Auch in der gerichtlichen Praxis herrscht die Auffassung vor, dass die Festlegung von Personalstandards das Recht des Anstaltsleiters sei. So entschied das Gerichtsgremium im Berufungsurteil des Bezirksgerichts Tomsk vom 14. Februar 2014 in der Sache Nr. 33–140/2014: „Bei der Umsetzung der in der Verfassung der Russischen Föderation verankerten Rechte (Teil 1 von Artikel 34 und Teil 2 von Artikel 35) Der Arbeitgeber hat zur Umsetzung einer effektiven Wirtschaftstätigkeit und einer rationellen Immobilienverwaltung das Recht, selbstständig und in eigener Verantwortung die erforderlichen Personalentscheidungen zu treffen und dabei die Anforderungen der Kunst einzuhalten. 37 der Verfassung der Russischen Föderation, Garantien der Arbeitsrechte der Arbeitnehmer, die im Arbeitsrecht verankert sind.“

Besonders hervorzuheben ist, dass derzeit in den Verfahren zur Erbringung medizinischer Versorgung, die nach geltendem Recht verpflichtend sind, empfohlene Personalstandards für die Anzahl des medizinischen Personals enthalten sind. Allein die Tatsache, dass diese Personalstandards empfohlen werden, verpflichtet den Leiter einer medizinischen Einrichtung nicht dazu, diese bei der Erstellung des Personalplans strikt einzuhalten. Es ist auch zu beachten, dass, wenn in den Einheitlichen Empfehlungen zur Einrichtung von Vergütungssystemen für Mitarbeiter staatlicher und kommunaler Einrichtungen auf Bundes-, Landes- und Kommunalebene für das Jahr 2014 ein Hinweis auf die Bildung einer Besetzungstabelle gemäß der Verfahren zur Bereitstellung medizinischer Versorgung, dann gibt es für ähnliche Empfehlungen für 2015 keinen solchen Hinweis. Somit sieht der Gesetzgeber keine strikte Verpflichtung vor, bei der Erstellung der Besetzungstabelle die empfohlenen Personalstandards der Verfahren zur Erbringung medizinischer Versorgung anzuwenden.
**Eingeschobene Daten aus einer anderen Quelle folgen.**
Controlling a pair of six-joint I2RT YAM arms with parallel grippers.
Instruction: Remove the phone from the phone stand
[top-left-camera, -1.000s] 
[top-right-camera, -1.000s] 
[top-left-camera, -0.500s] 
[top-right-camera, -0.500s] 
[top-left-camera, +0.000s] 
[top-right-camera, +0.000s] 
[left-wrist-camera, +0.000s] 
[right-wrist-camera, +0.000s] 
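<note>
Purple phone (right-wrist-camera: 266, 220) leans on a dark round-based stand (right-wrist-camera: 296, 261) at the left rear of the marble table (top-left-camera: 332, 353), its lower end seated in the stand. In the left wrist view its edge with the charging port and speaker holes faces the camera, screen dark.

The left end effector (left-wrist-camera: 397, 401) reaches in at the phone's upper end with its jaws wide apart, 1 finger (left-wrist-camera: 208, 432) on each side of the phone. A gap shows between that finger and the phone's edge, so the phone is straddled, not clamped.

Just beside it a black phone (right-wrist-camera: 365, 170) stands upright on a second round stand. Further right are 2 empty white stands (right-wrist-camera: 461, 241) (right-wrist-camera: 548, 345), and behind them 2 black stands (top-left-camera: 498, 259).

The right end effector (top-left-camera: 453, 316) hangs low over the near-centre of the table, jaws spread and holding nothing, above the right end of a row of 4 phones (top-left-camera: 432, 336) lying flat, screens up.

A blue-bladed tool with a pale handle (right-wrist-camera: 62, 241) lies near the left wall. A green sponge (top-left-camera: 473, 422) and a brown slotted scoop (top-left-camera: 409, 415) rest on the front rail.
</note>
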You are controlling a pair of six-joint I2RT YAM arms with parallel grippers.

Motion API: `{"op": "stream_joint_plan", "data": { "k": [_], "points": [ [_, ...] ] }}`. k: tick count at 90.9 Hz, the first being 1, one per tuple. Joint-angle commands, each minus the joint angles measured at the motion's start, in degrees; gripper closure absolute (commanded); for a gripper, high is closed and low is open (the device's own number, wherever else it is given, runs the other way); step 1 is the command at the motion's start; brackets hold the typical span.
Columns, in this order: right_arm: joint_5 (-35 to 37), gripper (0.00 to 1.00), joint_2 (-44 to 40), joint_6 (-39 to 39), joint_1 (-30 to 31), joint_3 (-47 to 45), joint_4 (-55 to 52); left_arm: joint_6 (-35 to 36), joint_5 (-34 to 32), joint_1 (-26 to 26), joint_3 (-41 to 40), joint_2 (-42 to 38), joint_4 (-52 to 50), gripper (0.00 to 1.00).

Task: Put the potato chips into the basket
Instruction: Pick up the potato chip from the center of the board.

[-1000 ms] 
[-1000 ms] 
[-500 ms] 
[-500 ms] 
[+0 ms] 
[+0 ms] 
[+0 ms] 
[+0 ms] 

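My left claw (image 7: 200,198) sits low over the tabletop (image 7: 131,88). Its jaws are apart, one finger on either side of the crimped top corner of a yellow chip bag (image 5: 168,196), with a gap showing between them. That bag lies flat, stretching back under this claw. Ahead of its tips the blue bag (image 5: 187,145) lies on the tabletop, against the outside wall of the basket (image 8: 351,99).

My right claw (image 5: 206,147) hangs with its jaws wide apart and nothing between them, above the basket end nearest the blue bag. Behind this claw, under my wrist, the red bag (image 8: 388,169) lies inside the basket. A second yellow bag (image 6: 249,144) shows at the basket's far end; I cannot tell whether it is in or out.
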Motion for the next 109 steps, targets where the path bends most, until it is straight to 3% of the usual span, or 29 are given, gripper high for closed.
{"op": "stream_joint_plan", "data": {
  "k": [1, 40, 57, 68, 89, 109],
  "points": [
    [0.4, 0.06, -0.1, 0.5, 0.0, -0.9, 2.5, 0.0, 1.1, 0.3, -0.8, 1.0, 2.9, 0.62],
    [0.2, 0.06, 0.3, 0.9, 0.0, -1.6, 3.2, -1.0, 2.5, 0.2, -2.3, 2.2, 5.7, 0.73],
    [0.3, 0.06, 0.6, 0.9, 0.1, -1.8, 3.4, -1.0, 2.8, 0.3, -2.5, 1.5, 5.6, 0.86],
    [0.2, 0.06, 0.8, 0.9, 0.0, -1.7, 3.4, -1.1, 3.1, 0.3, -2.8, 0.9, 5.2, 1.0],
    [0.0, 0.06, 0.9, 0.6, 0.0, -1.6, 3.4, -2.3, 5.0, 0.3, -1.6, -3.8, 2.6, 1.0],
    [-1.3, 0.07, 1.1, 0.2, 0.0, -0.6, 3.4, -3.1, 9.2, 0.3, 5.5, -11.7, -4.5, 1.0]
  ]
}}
Kann der Leiter einer medizinischen Organisation beispielsweise die Personalstandards erhöhen, um einkommensschaffende Aktivitäten zu organisieren?

Ja, der Manager hat das Recht dazu. Darüber hinaus in einem Schreiben des russischen Gesundheitsministeriums vom 25. Oktober 2012
Nr. 16–5/10/2–3238 „Zur Richtung der methodischen Empfehlungen „Bestimmung des optimalen Verhältnisses von medizinischem / paramedizinischem / sonstigem Personal in staatlichen und kommunalen Gesundheitseinrichtungen des allgemeinen medizinischen Netzwerks und spezialisierten Diensten“ enthält Klarstellungen, die Bei der Ermittlung des optimalen Verhältnisses von ärztlichem / paramedizinischem / sonstigem Personal in staatlichen und kommunalen Gesundheitseinrichtungen des Allgemeinmedizinischen Netzes und Fachdiensteinrichtungen empfiehlt es sich, Faktoren wie die Verfügbarkeit von Vollzeit- und besetzten Stellen zu berücksichtigen einkommensschaffende Tätigkeiten (kostenpflichtige Dienstleistungen). Diese Tätigkeit ist selbsttragend und es besteht keine Notwendigkeit, die Verfügbarkeit und den Anteil der Stellen zu überwachen, die durch bezahlte medizinische Leistungen und andere Bereiche einkommensgenerierender Tätigkeiten finanziert werden. Beispielsweise tragen zusätzliche Stellen anderen Personals dazu bei, die Qualität der Patientenversorgung bei der Erbringung kostenpflichtiger medizinischer Leistungen zu verbessern.

Sollte eine medizinische Organisation separate Personalpläne einführen, die auf der Finanzierungsquelle basieren (z. B. obligatorische Krankenversicherung und einkommensschaffende Aktivitäten)?

Nein, die Erstellung gesonderter Besetzungstabellen ist in diesem Fall nicht erforderlich. Hierauf weist die FFOMS im Schreiben Nr. 1726/30–4 vom 04.06.2015 direkt hin und erläutert, dass eine gesonderte Personalfestsetzung im Rahmen der Tätigkeit im Bereich der obligatorischen Krankenpflegeversicherung nicht vorgesehen und nicht erforderlich sei.